Say you sell a property for $1 million and buy one of your identified properties for more than $1 million. That could satisfy the requirements for a completed 1031 exchange by itself.
In other words, while you could buy all the properties you identify, you can look at the three-property rule as a first choice and a couple backups.
The same principle applies to the 200% rule. If you sell an investment property for $1 million and identify five properties with a combined value of $2 million, you don’t have to buy all five. You can purchase any combination of the identified properties. As long as the purchase price is equal to or greater than the sale price of the original property, you can still defer taxes.
You can even acquire just one of your identified properties for less than the original property’s sale price. This is a partial 1031 exchange and it defers some of your taxes.
You must identify the replacement property or properties by the end of the 45-day window. Make the identification in signed written document that's delivered to your 1031 exchange facilitator.
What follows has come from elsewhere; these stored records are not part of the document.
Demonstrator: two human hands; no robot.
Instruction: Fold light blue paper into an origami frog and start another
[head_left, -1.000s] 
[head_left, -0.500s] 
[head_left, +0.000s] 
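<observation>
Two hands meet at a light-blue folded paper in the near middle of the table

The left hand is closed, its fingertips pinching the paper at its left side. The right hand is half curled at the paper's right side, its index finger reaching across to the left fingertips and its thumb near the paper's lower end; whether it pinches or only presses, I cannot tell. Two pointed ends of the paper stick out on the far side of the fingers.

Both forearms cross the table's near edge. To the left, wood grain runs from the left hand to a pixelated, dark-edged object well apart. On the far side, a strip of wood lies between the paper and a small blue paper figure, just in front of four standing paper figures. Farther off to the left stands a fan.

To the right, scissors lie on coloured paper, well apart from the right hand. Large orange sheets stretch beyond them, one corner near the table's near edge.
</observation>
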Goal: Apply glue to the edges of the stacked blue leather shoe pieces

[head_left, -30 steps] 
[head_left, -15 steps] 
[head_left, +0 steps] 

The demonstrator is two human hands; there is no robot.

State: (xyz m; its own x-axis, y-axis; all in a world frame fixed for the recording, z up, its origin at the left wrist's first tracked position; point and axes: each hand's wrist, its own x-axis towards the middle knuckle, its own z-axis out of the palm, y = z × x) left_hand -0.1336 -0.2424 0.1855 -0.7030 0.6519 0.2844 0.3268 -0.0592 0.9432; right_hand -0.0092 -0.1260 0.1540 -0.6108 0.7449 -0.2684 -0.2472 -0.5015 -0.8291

This is generally your qualified intermediary.
In this document, clearly describe the replacement property using information like its street address or legal description. "Duplex on Elm Street” isn't an acceptable identification of a potential replacement property.
Here's something else to know: If you close on a property within the 45-day window, the formal identification requirement doesn't apply to you. The property you acquire has been “identified” automatically.
How to find replacement properties for your 1031 exchange
Here’s the good news. While the 45-day identification window goes by quickly, there are tons of possibilities when it comes to identifying potential replacement properties.
Although you’re required to make a “like-kind” exchange, this just means selling one investment property and buying another. This is true even if they're of different natures. For example, it’s perfectly fine to sell a residential duplex and buy a small office building. Or you could sell a warehouse property and buy a few single-family rental properties to replace it.
There should be tons of potential properties in your desired market. Here are a few of the many possible sources for 1031 exchange properties to consider:
- Your local MLS is a great place to start, but it’s a lot of legwork.
- Real estate websites (Zillow, Trulia, LoopNet, etc.) can also be a good resource, as well as 1031 specialty platforms like 1031gateway.com and 1031crowdfunding.com.
- If you have a real estate professional, let them know your situation and what you’re looking for. They can help generate a list of potential identification properties for you.
- Commercial real estate brokers can be helpful, too. There are likely a few local professionals who specialize in commercial properties. These companies generally have extensive experience with 1031 exchanges, so they can be a good source of property ideas.
Things to keep in mind
There are a few things you should keep in mind as you prepare to look for replacement properties.
First, tart the process as soon as possible. The 45-day window will fly by quicker than you think. In fact, I suggest starting the search for suitable replacement properties as soon as your original property is under contract to sell. Remember: It’s easy to make a list of three properties. It’s not easy to make a list of three properties that are priced right and make sense for your investment objectives.
Use your entire identification allowance. For most people, this means identifying three replacement properties even if you only intend to buy one. This way, if one or two of them fall through, you can still have an IRS-compliant 1031 exchange. If you identify just one potential replacement property during the 45-day window and the sale falls through, you could be in trouble.
Finally, keep the 1031 exchange spending and financing requirements in mind while you prepare your list of replacement properties. To completely defer taxes, you need to buy a property or properties with a sale price that’s equal to or greater than your original property’s sale price. You also need to take on the same amount of debt with the second property.
So if you sell an investment property for $500,000 with a $300,000 mortgage, your replacement property or properties must match or exceed both of these figures. Remember that when making your list of replacement properties. You can acquire a property with a lower sale price or with less debt, but this will result in a partial 1031 exchange and the difference is taxable income.
There are a lot of things to consider when you're looking for 1031 exchange properties. But by keeping these points in mind, you should be able to find great candidates and make the most of your exchange.